_TO DO:_ When you have gone through the records below, state only how many lines include the word "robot".

%%

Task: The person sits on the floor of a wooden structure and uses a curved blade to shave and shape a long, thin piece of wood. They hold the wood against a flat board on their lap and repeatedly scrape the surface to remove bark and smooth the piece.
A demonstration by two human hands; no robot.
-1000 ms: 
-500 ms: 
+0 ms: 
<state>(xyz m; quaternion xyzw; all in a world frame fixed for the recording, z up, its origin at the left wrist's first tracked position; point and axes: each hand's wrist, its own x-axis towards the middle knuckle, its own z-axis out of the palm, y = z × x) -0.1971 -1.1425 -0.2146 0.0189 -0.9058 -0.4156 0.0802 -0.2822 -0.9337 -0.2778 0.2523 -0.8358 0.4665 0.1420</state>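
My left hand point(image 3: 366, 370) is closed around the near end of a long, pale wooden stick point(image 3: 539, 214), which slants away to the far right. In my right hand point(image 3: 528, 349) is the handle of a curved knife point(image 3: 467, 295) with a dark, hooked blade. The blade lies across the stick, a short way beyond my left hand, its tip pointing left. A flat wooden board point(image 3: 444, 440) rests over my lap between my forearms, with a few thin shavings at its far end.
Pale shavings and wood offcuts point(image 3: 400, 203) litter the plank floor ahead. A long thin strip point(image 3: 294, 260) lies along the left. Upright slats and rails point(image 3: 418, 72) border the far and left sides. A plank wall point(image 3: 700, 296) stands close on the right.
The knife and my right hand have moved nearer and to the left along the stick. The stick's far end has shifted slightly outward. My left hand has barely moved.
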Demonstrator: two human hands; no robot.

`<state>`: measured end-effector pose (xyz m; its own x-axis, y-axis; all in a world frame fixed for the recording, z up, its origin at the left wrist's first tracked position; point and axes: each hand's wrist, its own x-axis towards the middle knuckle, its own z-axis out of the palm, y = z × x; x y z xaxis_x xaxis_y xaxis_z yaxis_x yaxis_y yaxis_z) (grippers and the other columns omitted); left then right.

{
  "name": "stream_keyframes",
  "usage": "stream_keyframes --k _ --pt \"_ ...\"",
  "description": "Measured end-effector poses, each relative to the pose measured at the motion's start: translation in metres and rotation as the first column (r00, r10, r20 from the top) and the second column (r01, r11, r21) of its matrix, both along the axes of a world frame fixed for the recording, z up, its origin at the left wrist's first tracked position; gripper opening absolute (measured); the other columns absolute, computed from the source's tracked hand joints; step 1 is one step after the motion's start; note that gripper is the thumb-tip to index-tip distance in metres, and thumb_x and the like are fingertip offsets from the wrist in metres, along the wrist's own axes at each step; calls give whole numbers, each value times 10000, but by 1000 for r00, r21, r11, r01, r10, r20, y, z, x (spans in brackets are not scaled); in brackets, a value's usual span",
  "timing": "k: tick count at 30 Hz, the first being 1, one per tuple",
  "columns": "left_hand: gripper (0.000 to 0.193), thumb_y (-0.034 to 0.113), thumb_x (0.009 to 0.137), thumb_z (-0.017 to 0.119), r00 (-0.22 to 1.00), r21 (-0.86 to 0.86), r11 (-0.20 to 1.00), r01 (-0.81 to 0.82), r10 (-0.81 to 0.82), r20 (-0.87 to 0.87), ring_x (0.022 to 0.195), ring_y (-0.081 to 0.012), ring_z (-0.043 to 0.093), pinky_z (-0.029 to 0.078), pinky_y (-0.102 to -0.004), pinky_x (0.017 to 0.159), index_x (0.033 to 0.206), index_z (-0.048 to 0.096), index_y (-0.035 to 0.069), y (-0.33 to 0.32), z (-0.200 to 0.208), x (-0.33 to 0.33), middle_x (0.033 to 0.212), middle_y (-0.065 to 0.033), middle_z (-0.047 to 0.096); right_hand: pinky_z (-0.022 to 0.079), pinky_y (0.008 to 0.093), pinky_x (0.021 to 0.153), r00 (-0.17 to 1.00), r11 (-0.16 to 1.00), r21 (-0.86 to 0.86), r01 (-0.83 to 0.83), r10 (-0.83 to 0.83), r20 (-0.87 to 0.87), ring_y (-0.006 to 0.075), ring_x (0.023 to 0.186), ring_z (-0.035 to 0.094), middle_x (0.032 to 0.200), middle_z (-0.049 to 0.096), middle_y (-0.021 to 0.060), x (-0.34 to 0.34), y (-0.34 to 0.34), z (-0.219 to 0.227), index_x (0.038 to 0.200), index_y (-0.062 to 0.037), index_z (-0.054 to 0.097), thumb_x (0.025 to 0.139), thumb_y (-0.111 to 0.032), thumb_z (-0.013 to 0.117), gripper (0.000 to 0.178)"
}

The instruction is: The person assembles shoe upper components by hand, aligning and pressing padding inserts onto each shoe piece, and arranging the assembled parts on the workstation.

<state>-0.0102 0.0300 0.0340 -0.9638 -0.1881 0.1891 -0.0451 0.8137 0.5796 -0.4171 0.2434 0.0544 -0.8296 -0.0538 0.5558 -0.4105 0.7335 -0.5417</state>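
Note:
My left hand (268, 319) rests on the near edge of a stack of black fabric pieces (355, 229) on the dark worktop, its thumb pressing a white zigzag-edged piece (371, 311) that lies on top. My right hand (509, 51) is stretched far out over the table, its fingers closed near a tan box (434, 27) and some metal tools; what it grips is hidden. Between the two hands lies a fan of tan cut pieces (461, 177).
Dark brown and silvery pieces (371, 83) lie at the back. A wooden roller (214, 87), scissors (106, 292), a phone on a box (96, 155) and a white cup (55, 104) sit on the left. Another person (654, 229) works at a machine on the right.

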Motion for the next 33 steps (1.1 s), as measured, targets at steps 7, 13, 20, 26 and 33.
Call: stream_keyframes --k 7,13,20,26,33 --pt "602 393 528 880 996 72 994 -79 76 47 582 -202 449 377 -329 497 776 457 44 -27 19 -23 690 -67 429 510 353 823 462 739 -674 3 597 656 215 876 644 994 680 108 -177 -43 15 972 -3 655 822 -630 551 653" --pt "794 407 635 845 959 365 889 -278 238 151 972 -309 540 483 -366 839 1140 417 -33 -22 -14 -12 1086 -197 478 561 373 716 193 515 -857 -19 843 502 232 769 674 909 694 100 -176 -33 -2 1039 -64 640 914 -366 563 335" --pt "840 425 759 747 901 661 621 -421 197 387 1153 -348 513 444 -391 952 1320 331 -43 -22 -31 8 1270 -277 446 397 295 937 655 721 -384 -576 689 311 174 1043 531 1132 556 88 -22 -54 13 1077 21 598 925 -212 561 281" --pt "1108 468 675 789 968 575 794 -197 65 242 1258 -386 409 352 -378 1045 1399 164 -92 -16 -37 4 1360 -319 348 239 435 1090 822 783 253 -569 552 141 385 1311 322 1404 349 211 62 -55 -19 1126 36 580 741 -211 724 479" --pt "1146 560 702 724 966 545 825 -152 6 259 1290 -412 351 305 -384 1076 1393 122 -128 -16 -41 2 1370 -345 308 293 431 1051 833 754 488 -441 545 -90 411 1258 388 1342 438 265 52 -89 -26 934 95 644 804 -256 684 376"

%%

_ANSWER BOX:_ 2